Today, snorkeling is viewed mainly as an exciting holiday activity, but long ago simple breathing tubes had more practical purposes. The earliest snorkelers were thought to be sponge farmers on the Greek island of Crete, who used hollow reeds to breathe through as they collected sponges from the bottom of the sea as long ago as 3000 B.C. Ancient armies also found snorkel-type tubes useful in battle strategies. Bas-relief paintings from around 900 B.C. show Assyrian soldiers using animal skins filled with air to allow them to breathe underwater while sneaking up on enemy water craft, while ancient Greek armies gained great advantage over the Persians by using hollow reeds to swim underwater over to enemy ships and cut them adrift.
Inventors From Around the World
The constant lure of the sea encouraged ingenious creations by some of the world’s great minds, from soldiers to inventors, philosophers and artists. Aristotle compared breathing through a tube to taking in air much the way an elephant would, while legendary conqueror Alexander the Great encouraged the invention of the diving bell, designed to allow a pocket of air to be brought underwater for divers to breathe in.
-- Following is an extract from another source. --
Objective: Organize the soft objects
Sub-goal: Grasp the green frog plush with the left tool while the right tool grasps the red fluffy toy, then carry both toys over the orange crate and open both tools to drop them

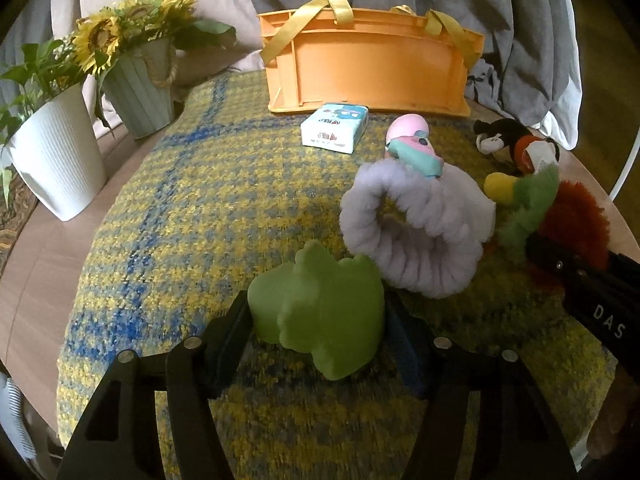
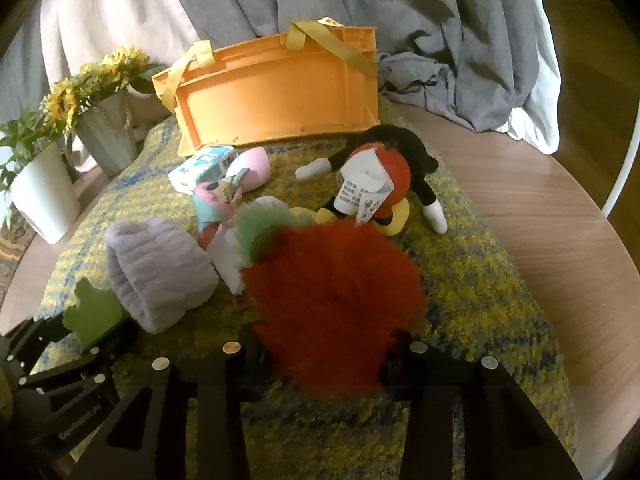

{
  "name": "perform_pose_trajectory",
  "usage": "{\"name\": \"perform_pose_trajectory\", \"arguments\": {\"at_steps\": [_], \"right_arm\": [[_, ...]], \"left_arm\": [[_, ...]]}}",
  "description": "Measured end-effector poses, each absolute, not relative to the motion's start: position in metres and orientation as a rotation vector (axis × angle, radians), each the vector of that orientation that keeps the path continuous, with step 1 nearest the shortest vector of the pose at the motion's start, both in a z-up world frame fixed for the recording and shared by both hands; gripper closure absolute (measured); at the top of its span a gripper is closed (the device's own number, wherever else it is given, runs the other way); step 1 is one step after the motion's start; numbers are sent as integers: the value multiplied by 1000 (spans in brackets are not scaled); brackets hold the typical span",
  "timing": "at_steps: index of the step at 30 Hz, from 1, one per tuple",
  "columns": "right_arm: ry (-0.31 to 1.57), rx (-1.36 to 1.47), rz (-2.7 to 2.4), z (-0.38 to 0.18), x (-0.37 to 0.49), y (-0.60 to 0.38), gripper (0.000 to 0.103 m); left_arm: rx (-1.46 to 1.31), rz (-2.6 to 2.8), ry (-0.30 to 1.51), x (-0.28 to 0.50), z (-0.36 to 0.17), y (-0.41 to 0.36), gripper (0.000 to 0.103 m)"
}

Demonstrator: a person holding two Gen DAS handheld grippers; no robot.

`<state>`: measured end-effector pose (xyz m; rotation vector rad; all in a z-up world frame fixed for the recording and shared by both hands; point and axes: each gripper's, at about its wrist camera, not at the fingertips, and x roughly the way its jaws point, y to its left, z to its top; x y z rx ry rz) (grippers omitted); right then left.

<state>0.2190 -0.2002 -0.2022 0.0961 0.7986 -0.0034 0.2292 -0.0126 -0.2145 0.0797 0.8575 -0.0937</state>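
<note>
My left gripper point(image 1: 316, 320) is shut on a green squishy toy point(image 1: 320, 316) just above the yellow-blue mat; it also shows in the right wrist view point(image 2: 96, 316). My right gripper point(image 2: 320, 352) is shut on a red fluffy plush point(image 2: 332, 300) with a green tuft point(image 2: 268, 220), also seen in the left wrist view point(image 1: 576, 216). A lilac fuzzy band point(image 1: 412, 232) lies between them. A pink-teal plush point(image 1: 412, 144), a tissue pack point(image 1: 334, 130) and a black mouse doll point(image 2: 384, 172) lie before the orange basket point(image 1: 372, 64).
A white plant pot point(image 1: 56, 160) and a green sunflower pot point(image 1: 140, 88) stand at the left edge of the round wooden table point(image 2: 560, 220). Grey and white cloth point(image 2: 460, 40) hangs behind the basket.
</note>
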Motion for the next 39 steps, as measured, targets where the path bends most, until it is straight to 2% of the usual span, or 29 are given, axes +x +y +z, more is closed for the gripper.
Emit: {"name": "perform_pose_trajectory", "arguments": {"at_steps": [19, 27, 39], "right_arm": [[663, 118, 23, -127, 196, -183, 63], [613, 134, -9, -92, 198, -168, 63], [523, 160, -80, -56, 216, -142, 63]], "left_arm": [[59, -166, 727, 221, -135, 0, 40], [73, -240, 648, 238, -91, 15, 40], [84, -335, 592, 273, -63, 34, 40]]}}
Snorkeling Goes on Vacation
The early twentieth century invention of modern fins and waterproof goggles helped modernize diving and bring it into the realm of leisure activities. Today’s snorkelers enjoy relaxing swims close to shore or venture off on exciting snorkeling tours to secluded coves, offshore reefs and eerily romantic wrecks.
Snorkeling in the Bahamas
Once a haven for pirates and brigands, the Bahamas today is a world-famous holiday destination, and snorkeling remains a big part of the recreational activities in this picturesque paradise. Back as far as 1492, when the Spanish colonized the Bahamas, divers have been gliding through these Caribbean waters in search of seafood, sponges and valuable shells. With the islands now enjoying a thriving tourist economy, snorkeling is now a big part of a Bahamas vacation, from shallow reefs to magnificent coral heads.
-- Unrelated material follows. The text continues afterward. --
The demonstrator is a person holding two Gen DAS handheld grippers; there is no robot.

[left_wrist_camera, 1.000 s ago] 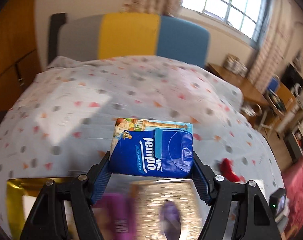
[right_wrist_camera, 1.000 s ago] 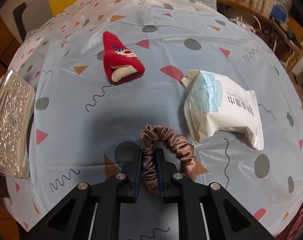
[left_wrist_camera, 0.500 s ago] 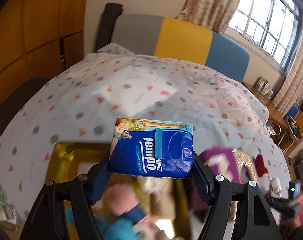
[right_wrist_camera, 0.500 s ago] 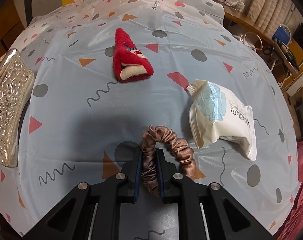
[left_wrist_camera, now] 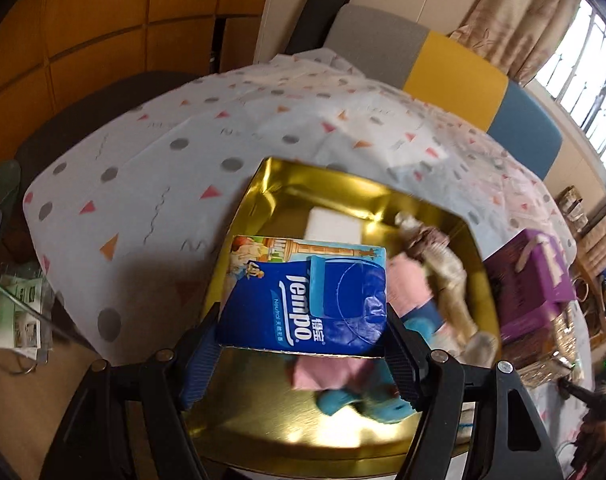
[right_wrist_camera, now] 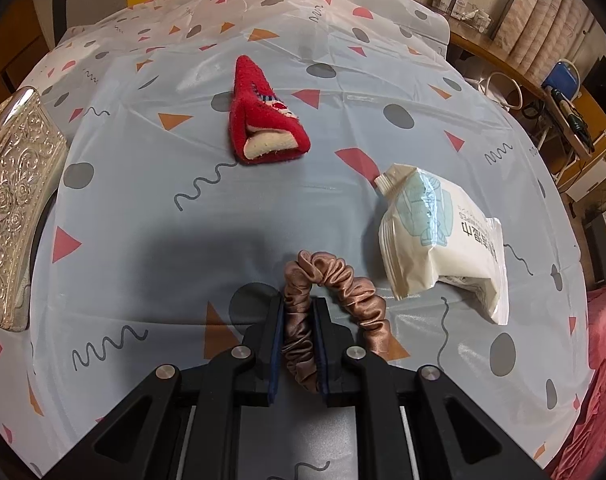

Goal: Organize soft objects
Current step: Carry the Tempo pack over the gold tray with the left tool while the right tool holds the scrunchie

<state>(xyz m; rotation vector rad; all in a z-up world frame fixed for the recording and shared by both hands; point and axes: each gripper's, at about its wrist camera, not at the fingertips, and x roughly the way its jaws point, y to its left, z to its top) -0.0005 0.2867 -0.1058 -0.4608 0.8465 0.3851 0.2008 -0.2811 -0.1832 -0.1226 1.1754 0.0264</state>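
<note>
Since a second ago your left gripper (left_wrist_camera: 303, 328) has swung from the open bedspread to above the gold tray (left_wrist_camera: 263, 432), which now fills the lower middle of the left wrist view; your right gripper (right_wrist_camera: 299, 328) has barely shifted.

That tray sits on the patterned cover (left_wrist_camera: 151, 176), with pink, blue and beige soft items blurred inside it at centre right. A purple box (left_wrist_camera: 531, 280) stands at the tray's right edge.

Your left gripper is about half spread, both pads pressed on the sides of the blue tissue pack (left_wrist_camera: 307, 300), which hangs at frame centre above the tray. Its label reads "Tempo", with "Neutral" in small print beneath; the Chinese characters beside it are too small to read.

In the right wrist view, the white wipes pouch (right_wrist_camera: 443, 240) lies at centre right, printed with Chinese characters. The red sock (right_wrist_camera: 263, 120) lies at upper centre, well apart.

Your right gripper is nearly closed, pinching one side of the brown satin scrunchie (right_wrist_camera: 335, 284) at lower centre; the free loop arcs right toward the pouch.
</note>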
Shipwrecks of the Out Islands
The reefs of the Bahamas have wrecked many a ship from Spanish galleons to massive freighters, and exploring these ancient undersea remains is a snorkeler’s dream-come-true. Smothered in sponges, coral and marine vegetation, these ships become reefs themselves, reborn as homes to creatures of the deep. Located mainly in the Out Islands, historic ship wrecks run the gamut from small sailboats to Civil War steamships and a Prohibition rum runner, offering an incomparable chance to dive into history. Many ships rest in shallow waters, offering some enthralling snorkeling.
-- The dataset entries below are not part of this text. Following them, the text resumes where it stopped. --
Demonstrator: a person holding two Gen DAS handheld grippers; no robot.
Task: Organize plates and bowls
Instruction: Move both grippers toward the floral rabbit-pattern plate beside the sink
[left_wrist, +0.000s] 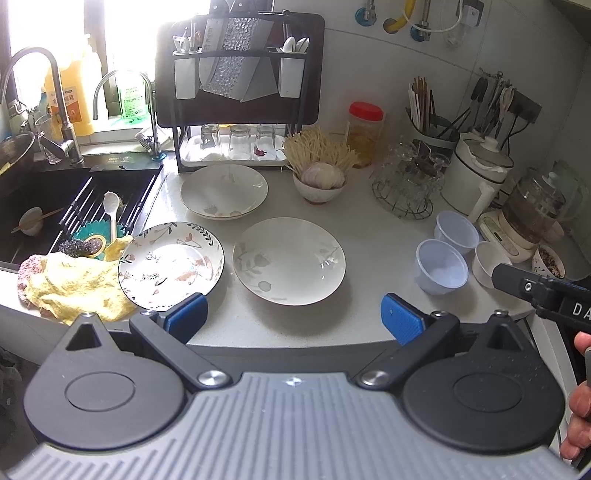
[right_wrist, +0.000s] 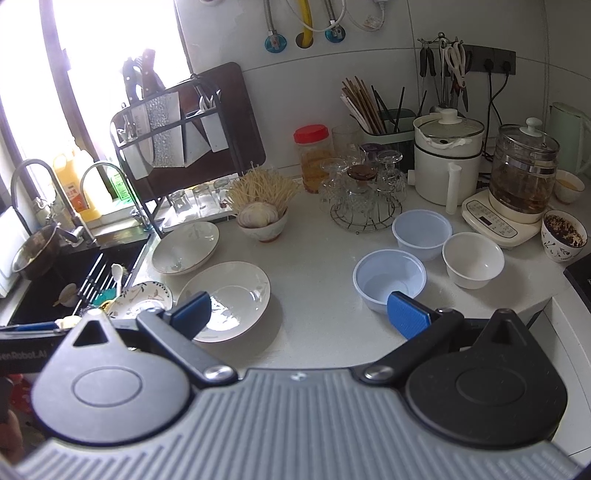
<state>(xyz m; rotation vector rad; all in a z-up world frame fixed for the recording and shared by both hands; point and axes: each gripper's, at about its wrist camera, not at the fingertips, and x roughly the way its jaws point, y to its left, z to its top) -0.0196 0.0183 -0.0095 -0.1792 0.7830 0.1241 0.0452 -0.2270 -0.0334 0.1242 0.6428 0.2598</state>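
Both the left gripper (left_wrist: 291, 319) and the right gripper (right_wrist: 299, 314) hang at the counter's front edge with fingers spread wide, holding nothing. Three plates (left_wrist: 290, 258) lie loose and unstacked toward the sink-side edge, and three small bowls (right_wrist: 388, 278) sit near the right edge. The flowered plate (left_wrist: 171, 264) rests partly on a yellow cloth (left_wrist: 70, 288), so a careless grab there could likely tip it into the sink (left_wrist: 55, 199).

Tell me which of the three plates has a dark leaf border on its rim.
The plate nearest the sink, beside the yellow cloth. The other two plates have plain pale rims.
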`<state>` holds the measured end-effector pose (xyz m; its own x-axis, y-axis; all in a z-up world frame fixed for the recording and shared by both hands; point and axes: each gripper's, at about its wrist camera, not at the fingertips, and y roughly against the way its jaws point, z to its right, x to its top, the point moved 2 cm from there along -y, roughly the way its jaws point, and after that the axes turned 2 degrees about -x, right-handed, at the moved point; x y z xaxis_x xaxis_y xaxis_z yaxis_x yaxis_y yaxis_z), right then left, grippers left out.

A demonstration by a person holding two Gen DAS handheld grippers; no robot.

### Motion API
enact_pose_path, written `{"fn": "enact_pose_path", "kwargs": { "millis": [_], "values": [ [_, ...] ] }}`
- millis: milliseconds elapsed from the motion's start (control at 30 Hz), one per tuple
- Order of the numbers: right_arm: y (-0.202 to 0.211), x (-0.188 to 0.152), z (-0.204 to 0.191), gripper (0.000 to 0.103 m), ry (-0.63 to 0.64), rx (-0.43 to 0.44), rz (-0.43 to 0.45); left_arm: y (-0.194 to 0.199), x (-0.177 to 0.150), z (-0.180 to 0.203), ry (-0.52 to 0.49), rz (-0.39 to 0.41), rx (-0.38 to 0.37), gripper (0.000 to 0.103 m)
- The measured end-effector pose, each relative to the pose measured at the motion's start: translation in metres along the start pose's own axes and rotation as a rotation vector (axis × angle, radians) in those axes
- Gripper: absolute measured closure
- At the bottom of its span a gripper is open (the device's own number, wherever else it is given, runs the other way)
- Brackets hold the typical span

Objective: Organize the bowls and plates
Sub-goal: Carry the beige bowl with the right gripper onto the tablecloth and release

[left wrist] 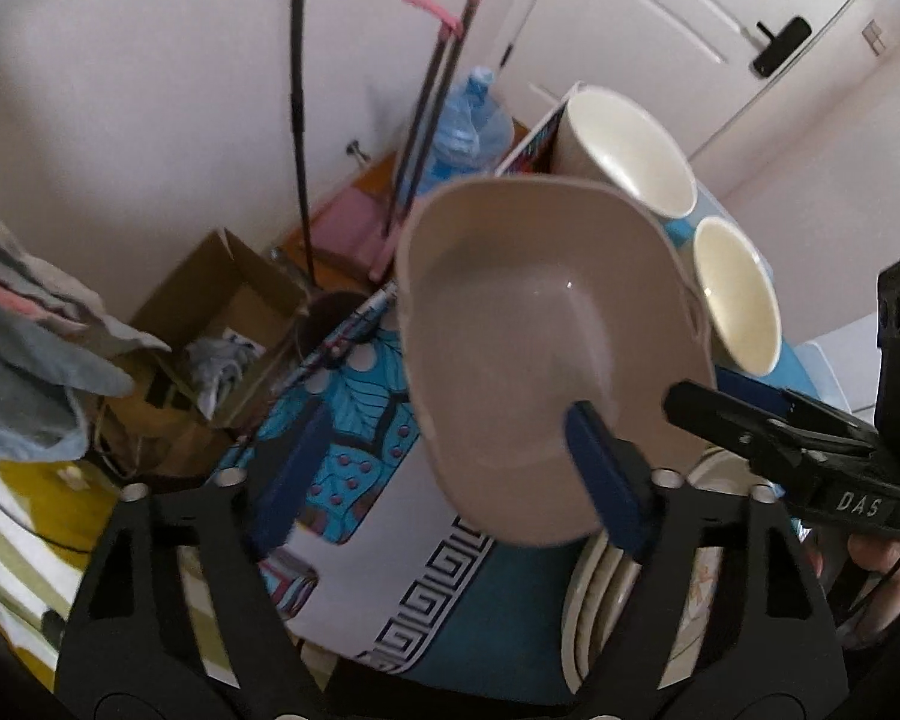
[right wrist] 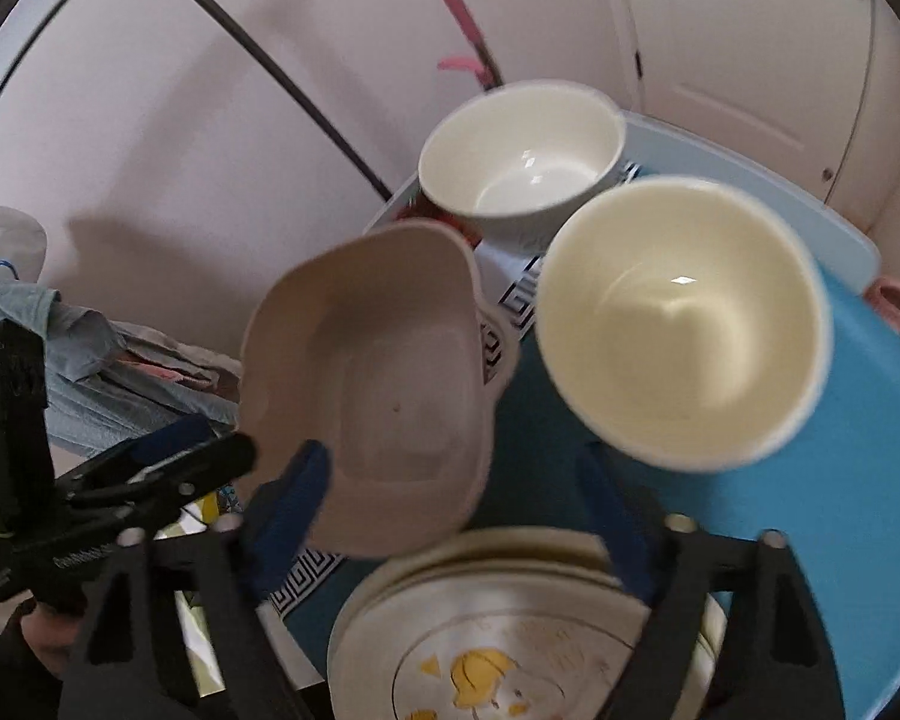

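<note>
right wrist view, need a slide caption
Beige squarish dish beside two cream round bowls, above stacked plates.

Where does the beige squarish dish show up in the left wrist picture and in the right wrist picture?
Left wrist: the beige dish fills the centre, tilted.
Right wrist: the beige dish sits left of centre, above the stacked plates.
Shared landmark: the nearer cream bowl, right of the dish in both.

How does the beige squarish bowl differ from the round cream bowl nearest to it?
Shape: the beige squarish bowl has rounded corners and a flat rectangular floor; the round cream bowl is circular.
Colour: the beige bowl is pinkish tan; the cream bowl is pale yellow-white.
Depth: the beige bowl looks shallower, the cream bowl deeper.
Both are empty, open side up, on the blue patterned cloth.
</note>
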<state>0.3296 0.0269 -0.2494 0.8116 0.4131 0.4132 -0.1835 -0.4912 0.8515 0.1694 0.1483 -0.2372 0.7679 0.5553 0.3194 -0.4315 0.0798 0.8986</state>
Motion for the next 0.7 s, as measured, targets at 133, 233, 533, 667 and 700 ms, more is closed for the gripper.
{"fn": "enact_pose_path", "kwargs": {
  "millis": [133, 233, 533, 667, 700],
  "values": [
    [-0.016, 0.005, -0.007, 0.043, 0.034, -0.009, -0.013, -0.019, 0.005, -0.001, -0.016, -0.041, -0.006, 0.056],
    [-0.022, 0.009, -0.011, 0.067, 0.065, -0.038, -0.003, -0.026, 0.010, 0.000, -0.044, -0.044, -0.006, 0.079],
    [-0.019, 0.007, -0.011, 0.084, 0.056, -0.075, 0.038, -0.014, 0.019, 0.013, -0.153, 0.011, 0.051, 0.080],
    [0.013, 0.002, -0.015, 0.084, 0.040, -0.063, 0.122, 0.018, 0.022, 0.031, -0.218, 0.081, 0.066, 0.080],
    [0.022, -0.001, -0.014, 0.084, 0.035, -0.062, 0.139, 0.029, 0.022, 0.041, -0.243, 0.102, 0.065, 0.080]
  ]
}}
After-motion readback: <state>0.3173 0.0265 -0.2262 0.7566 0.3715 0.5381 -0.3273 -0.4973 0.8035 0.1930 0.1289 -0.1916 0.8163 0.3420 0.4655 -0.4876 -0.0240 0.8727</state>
The crystalline seas around the Bahamas may hold more than brilliantly hued fish and magnificent coral formations. According to local lore, the seas around this former pirate haunt may be the burial ground for caches of pirate loot. With some 700 islands surrounded by shallow waters and adjacent to major shipping lanes, pirates like Blackbeard, Sir Henry Morgan and Calico Jack made off with substantial loads of gold and jewels, much of it rumored to be hidden throughout the Bahamas.